> **INSTRUCTIONS FOR THE TASK**: Output exactly those lines of the data that lie between the line containing "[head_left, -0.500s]" and the final line, both ends counted.

> **RECORDED INFORMATION**:

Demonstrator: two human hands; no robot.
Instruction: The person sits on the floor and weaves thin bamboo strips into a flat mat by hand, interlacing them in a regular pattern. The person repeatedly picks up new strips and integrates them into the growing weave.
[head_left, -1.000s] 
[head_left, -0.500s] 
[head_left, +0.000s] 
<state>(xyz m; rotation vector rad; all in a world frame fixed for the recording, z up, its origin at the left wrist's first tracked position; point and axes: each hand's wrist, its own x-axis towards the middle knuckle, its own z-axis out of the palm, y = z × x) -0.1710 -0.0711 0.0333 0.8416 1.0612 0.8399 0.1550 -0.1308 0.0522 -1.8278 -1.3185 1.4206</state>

> **FINAL ANSWER**:
[head_left, -0.500s] 
[head_left, +0.000s] 
<state>(xyz m; rotation vector rad; all in a world frame fixed for the recording, z up, its origin at the left wrist's first tracked position; point and axes: each hand's wrist, its own x-axis towards the middle knuckle, its own z-axis out of the palm, y = z × x) -0.1710 -0.0711 0.0333 0.8416 1.0612 0.8399 0.1550 -0.1308 0.0522 -1.8278 -1.3185 1.4206</state>

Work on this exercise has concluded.